通常であれば、目と鼻の先であるホールデイン宮まで、これほどの労苦を要する必要はないのだ。
だが、城を出るときの予測は見事に裏切られた。
砂嵐に怖じけづいた馬は廏舎から一歩も出ようとせず、フェリエスたちはあきらめて徒歩で出向くことにしたのだ。
しかし、荒れ狂う砂嵐は尋常ではなく、目には砂が入り目を痛めて咳き込んだまま立ち尽くす兵が次々とでた。
それでも、何度となく民家へ避難を繰り返しては、やっとの思いで到着したのだ。
全身砂まみれのフェリエスたちが、玄関内のロビーに倒れ込むようにホールデイン宮へたどり着いたのは半刻も過ぎたころだった。
フェリエス到着の知らせを受けて、シーラは一緒にいたアインとともに、一行を迎えるべく部屋を出た。

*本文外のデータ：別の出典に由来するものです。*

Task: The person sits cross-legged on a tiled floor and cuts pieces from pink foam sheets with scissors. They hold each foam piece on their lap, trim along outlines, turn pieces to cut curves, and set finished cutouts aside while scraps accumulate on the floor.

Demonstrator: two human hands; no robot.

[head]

だが、二階からホールに降りる大階段を降りようとしたシーラの足は、頭から足先まで黄色い砂一色となり、侍女や兵士たちの手をかりて、全身の砂をたたきおとしているフェリエスの姿を目にした瞬間、すくんでしまい動けなくなっていた。
「シーラ様?」
アインが不思議そうに、シーラの横顔を見つめた。
「どうかされたのですか?」
シーラはただ、黙ったまま首を横に振った。
自分でも理由がわからないのだ。
「シーラ様……」
アインは困ったように、シーラとフェリエスの姿を交互に見つめていた。
そのアイン視線が、階段の上の二人を見つけて顔を向けたフェリエスの黄金色の瞳と交差した。
「?!」
フェリエスの表情が凍りついた。
「ミュラ……!」
「え?」
その言葉にオルローがフェリエスの視線の先へ目を向ける。
そこには、階段のてすりにつかまったまま立ち尽くしているシーラとそして……。
「ミュラ殿?」
オルローは自分の目をうたぐった。
五年前にオリシエ王と、フェリエスを守るために亡くなったフェリエスの守護妖精ミュラと生き写しの少女の姿がそこにあったのだ。
フェリエスとともにいた他の兵士たちもざわめいた。
側近や親衛隊でミュラを知らない者は一人としていなかったからだ。